* _Work task_: The line containing "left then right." marks the end; write out exactly every line from the start of the data up to and including it, without the pictures.

Supplied information Start Marker

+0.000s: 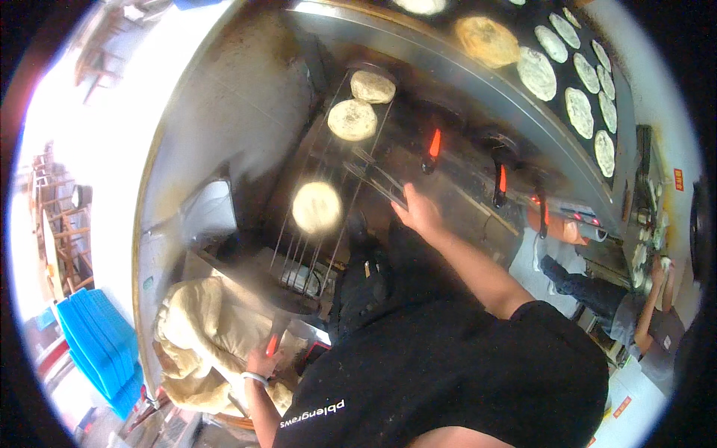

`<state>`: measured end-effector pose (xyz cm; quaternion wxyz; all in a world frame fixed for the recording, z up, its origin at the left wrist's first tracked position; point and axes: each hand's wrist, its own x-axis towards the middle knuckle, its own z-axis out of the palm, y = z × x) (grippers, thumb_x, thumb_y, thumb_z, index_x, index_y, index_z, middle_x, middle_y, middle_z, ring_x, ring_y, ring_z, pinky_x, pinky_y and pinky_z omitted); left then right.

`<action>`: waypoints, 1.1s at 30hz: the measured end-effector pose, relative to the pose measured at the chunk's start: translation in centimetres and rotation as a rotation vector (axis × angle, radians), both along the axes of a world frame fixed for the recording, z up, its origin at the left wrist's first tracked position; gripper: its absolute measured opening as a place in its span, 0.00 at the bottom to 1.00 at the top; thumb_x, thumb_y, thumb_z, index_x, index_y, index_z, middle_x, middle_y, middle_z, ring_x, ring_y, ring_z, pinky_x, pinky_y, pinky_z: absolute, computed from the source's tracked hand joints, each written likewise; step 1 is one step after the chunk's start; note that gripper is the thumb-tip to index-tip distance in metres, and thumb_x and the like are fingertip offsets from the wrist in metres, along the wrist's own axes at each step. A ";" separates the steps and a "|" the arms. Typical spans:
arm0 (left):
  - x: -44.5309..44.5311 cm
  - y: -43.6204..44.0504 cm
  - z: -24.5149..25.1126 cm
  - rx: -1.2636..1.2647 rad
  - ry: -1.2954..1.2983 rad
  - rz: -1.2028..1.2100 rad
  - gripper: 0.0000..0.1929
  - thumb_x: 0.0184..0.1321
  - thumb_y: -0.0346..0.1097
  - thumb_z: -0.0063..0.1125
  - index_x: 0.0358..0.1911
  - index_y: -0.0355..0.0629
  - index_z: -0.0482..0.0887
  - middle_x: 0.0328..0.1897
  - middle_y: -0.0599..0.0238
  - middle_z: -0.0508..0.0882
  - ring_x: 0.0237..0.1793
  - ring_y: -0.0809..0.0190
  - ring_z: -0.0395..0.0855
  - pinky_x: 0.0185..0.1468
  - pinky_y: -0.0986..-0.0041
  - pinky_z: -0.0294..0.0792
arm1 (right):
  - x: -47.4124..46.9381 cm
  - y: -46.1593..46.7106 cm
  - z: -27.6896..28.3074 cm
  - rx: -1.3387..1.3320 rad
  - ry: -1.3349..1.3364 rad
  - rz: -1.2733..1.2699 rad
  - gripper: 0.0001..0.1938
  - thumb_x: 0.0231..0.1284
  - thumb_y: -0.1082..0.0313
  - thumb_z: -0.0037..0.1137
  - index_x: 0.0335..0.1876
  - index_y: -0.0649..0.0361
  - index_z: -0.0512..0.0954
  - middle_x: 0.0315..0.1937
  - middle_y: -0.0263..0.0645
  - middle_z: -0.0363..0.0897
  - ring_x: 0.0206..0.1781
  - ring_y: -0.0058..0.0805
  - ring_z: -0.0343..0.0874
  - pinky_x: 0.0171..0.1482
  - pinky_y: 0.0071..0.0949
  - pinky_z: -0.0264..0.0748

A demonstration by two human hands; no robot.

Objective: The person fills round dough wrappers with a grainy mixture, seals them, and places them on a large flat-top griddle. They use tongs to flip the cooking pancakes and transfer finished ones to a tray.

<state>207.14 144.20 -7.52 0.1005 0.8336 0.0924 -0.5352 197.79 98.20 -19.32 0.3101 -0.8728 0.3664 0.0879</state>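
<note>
My right hand (420, 210) grips metal tongs (375, 176), their tips apart over a wire rack (340, 246). Three round flatbreads rest along the rack: a near flatbread (316, 207), a middle flatbread (352, 120) just beyond the tong tips, and a far flatbread (372, 87) touching the middle one. Nothing shows between the tong tips. At lower left, my left hand (266, 361) is closed around the orange-and-black handle (273, 343) of a dark frying pan (263, 288). The pan is blurred and sits at the rack's near end.
Pale cloth (196, 336) fills a container below the pan. Pans with orange handles (434, 144) line the stove's front. Several flatbreads lie on a dark griddle (521, 28) at upper right. Blue plastic baskets (101, 336) are stacked at left. Another person (644, 319) works at right.
</note>
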 end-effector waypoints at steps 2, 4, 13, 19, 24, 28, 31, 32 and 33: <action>-0.2 -0.1 0.0 -0.016 -0.002 0.027 0.25 0.48 0.42 0.64 0.52 0.45 0.77 0.18 0.63 0.78 0.13 0.68 0.74 0.18 0.73 0.67 | 1.4 -0.3 0.4 -0.066 0.022 0.050 0.17 0.51 0.63 0.56 0.43 0.58 0.64 0.33 0.49 0.76 0.35 0.52 0.78 0.37 0.45 0.74; -0.1 -0.4 -0.1 0.008 -0.019 -0.040 0.25 0.48 0.40 0.63 0.53 0.44 0.77 0.19 0.63 0.78 0.13 0.68 0.73 0.18 0.74 0.67 | 2.3 -0.7 -1.7 -0.217 0.008 0.102 0.17 0.49 0.66 0.56 0.43 0.58 0.65 0.35 0.49 0.75 0.34 0.49 0.79 0.36 0.43 0.75; -0.1 -0.1 -0.5 -0.035 0.020 -0.013 0.23 0.50 0.38 0.62 0.51 0.41 0.77 0.16 0.65 0.76 0.12 0.69 0.72 0.17 0.74 0.66 | 6.5 -1.2 -4.7 -0.397 0.015 0.026 0.16 0.45 0.70 0.56 0.41 0.60 0.67 0.33 0.46 0.75 0.32 0.42 0.81 0.34 0.33 0.79; 0.1 -1.6 0.8 -0.003 -0.024 -0.043 0.19 0.48 0.45 0.66 0.35 0.37 0.80 0.16 0.64 0.78 0.13 0.68 0.75 0.18 0.74 0.67 | 4.2 -0.2 -0.6 -0.293 0.150 0.202 0.18 0.44 0.69 0.56 0.43 0.61 0.67 0.32 0.45 0.76 0.31 0.42 0.80 0.33 0.36 0.77; 0.3 -0.9 0.0 -0.003 -0.022 -0.119 0.20 0.48 0.45 0.65 0.38 0.35 0.80 0.15 0.64 0.77 0.13 0.67 0.75 0.19 0.74 0.68 | 2.9 -4.3 4.7 0.102 0.137 0.129 0.22 0.46 0.63 0.57 0.45 0.63 0.64 0.35 0.55 0.77 0.39 0.53 0.78 0.42 0.47 0.74; 0.1 0.0 -0.8 0.021 0.018 -0.040 0.19 0.48 0.46 0.65 0.33 0.36 0.81 0.14 0.64 0.78 0.13 0.67 0.76 0.18 0.73 0.68 | 7.2 -6.0 1.5 0.047 0.167 -0.145 0.21 0.48 0.64 0.55 0.45 0.65 0.63 0.38 0.57 0.76 0.44 0.54 0.77 0.48 0.46 0.72; 0.2 -1.8 0.8 0.057 -0.019 -0.091 0.19 0.47 0.46 0.66 0.28 0.34 0.80 0.13 0.64 0.77 0.12 0.67 0.75 0.17 0.73 0.67 | 9.3 -6.7 -0.5 -0.038 0.167 -0.151 0.19 0.50 0.66 0.53 0.45 0.65 0.64 0.39 0.54 0.77 0.43 0.51 0.78 0.48 0.44 0.73; -0.1 -0.6 -0.1 0.025 -0.101 -0.182 0.19 0.47 0.45 0.67 0.23 0.33 0.78 0.12 0.65 0.76 0.11 0.67 0.74 0.16 0.73 0.67 | 9.8 -6.8 -0.7 -0.055 0.170 -0.146 0.18 0.50 0.66 0.52 0.45 0.65 0.64 0.39 0.53 0.77 0.43 0.50 0.78 0.47 0.43 0.74; 0.0 -0.9 0.1 0.012 -0.079 -0.147 0.20 0.47 0.46 0.67 0.22 0.32 0.78 0.12 0.65 0.76 0.10 0.67 0.74 0.16 0.74 0.67 | 10.4 -6.9 -1.2 -0.091 0.160 -0.148 0.17 0.52 0.66 0.50 0.45 0.65 0.65 0.39 0.52 0.77 0.43 0.49 0.79 0.47 0.43 0.74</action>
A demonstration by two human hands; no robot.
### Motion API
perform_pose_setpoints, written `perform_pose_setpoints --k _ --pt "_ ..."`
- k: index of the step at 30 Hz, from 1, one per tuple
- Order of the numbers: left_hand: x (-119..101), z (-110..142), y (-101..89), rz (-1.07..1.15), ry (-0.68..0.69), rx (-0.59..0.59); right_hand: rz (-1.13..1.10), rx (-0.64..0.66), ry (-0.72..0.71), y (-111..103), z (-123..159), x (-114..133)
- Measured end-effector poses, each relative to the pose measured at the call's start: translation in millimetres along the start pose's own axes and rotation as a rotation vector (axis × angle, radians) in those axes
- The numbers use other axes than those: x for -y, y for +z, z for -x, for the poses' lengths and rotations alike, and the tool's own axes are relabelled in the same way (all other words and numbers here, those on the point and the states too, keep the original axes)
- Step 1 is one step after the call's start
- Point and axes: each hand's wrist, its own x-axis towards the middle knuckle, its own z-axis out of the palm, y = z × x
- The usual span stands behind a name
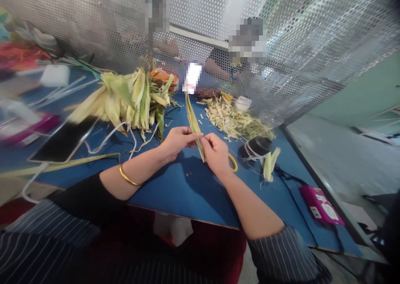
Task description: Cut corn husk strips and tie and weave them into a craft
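A long, narrow strip of corn husk (192,115) is held upright-slanting above the table, its far end pointing toward the mesh. My left hand (181,141) pinches it near the middle between thumb and fingers. Close beside it, my right hand (215,152) also pinches the husk, thumb against its right edge. The yellow loop of a handle (233,162) shows beside my right hand; the rest of that tool is hidden. A large bundle of corn husks (131,98) lies beyond my left hand. Past my right hand is a heap of shredded husk pieces (233,117).
A black spool of thread (256,147) stands at the right with a folded husk (270,164) next to it. A purple power strip (322,204) lies by the right edge. On the left are a phone (64,140) and a white cable (108,139). Perforated metal mesh (200,21) borders the table (200,192).
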Motion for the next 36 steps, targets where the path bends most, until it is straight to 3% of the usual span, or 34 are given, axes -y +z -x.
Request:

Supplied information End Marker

* _Answer section_:
+0.000s: 

`<state>`: measured end-effector pose (xyz cm; quaternion wxyz; all in a world frame fixed for the recording, z up, its origin at the left wrist's first tracked position; point and axes: each hand's wrist, its own x-axis towards the middle knuckle, its own z-axis out of the palm, y = z × x) (grippers, thumb_x, thumb_y, thumb_z, index_x, index_y, index_z, middle_x, middle_y, middle_z, ring_x, ring_y, ring_z, pinky_x, pinky_y and pinky_z omitted); left then right.

The response has been given in full.